Le ministre libanais des Affaires étrangères, Youssef Rajji, avait auparavant estimé que le maintien des armes du Hezbollah en dehors du contrôle de l’État est devenu un fardeau pour le Liban et pour la communauté chiite.

Dans une précédente interview télévisée, il avait averti que l’absence d’exclusivité des armes permet à Israël, conformément à l’accord de cessez-le-feu, de poursuivre ses violations et ses attaques contre le territoire libanais.

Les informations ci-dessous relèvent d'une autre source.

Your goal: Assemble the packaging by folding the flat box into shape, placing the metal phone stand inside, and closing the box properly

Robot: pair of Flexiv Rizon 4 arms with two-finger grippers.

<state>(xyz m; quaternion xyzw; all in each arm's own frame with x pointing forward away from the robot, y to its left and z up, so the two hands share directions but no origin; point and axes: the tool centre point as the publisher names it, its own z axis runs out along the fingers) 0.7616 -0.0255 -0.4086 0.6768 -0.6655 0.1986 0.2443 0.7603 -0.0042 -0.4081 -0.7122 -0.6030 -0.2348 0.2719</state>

La souffrance des populations et la persistance du même choix

En conclusion de son discours, Naïm Qassem a reconnu l’ampleur des sacrifices consentis par les Libanais, en particulier dans le Sud, la banlieue sud et la Békaa, en termes de morts, de déplacements forcés et de destruction des habitations et des moyens de subsistance. Il a toutefois réaffirmé la poursuite de la même ligne, qu’il s’agisse de l’attachement aux armes, de la préparation aux élections législatives ou du travail au sein des institutions, sans évoquer le moindre changement dans les choix qu’il considère comme le fondement de la « défense et de la souveraineté ».

Ainsi, malgré la reconnaissance de la souffrance dans son discours, il a insisté sur la fermeté des positions, sans proposer d’approche différente face à ce qu’il qualifie lui-même d’« absence totale de souveraineté au Liban ».